◆ Problem details:
Exactly retype the lines from the top of the data through the line containing "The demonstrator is", leaving out every picture.

◆ Stored data:
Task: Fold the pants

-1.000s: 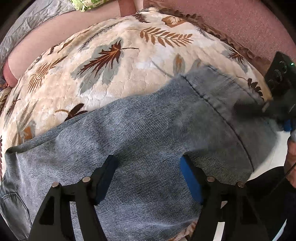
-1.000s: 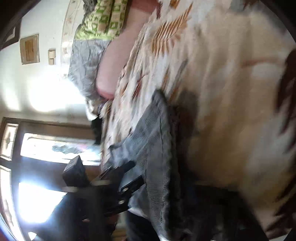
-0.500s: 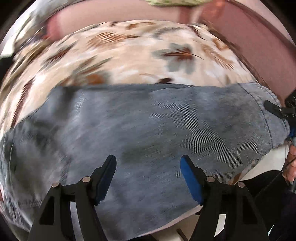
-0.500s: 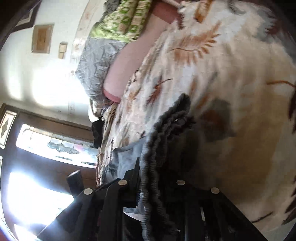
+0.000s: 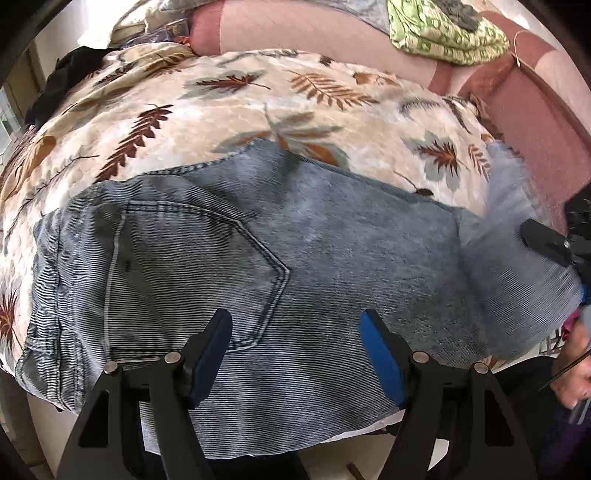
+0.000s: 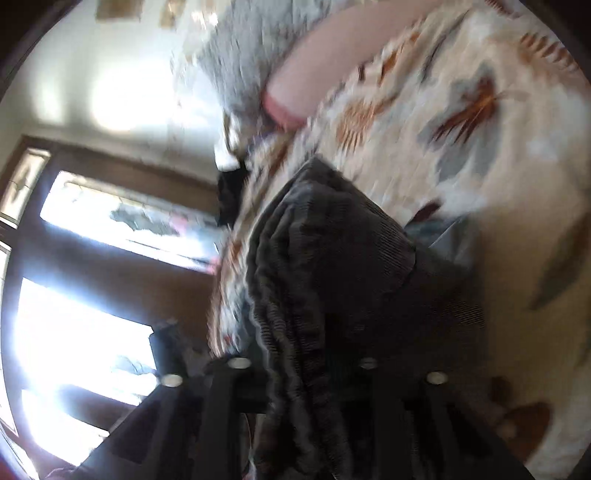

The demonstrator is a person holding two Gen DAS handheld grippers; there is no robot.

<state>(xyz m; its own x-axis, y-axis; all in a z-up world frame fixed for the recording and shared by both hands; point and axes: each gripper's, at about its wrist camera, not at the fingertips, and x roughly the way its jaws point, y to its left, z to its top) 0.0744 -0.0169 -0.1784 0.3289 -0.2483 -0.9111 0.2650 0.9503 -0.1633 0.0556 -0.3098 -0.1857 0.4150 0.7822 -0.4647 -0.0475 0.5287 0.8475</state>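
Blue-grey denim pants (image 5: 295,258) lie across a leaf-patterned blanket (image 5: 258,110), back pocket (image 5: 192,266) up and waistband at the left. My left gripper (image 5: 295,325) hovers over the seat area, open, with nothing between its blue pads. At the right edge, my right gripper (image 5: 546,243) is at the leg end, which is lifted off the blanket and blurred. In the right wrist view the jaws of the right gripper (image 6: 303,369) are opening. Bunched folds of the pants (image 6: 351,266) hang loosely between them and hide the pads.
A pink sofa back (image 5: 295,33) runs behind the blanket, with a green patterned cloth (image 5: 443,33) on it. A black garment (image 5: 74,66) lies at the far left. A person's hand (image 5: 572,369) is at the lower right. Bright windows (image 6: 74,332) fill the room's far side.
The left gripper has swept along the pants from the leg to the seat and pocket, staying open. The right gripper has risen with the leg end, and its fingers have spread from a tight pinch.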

◆ Answer for this exercise:
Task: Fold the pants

-1.000s: 
-1.000s: 
-0.500s: 
-0.500s: 
+0.000s: 
+0.000s: 

The demonstrator is a person holding two Gen DAS handheld grippers; there is no robot.

The output is done.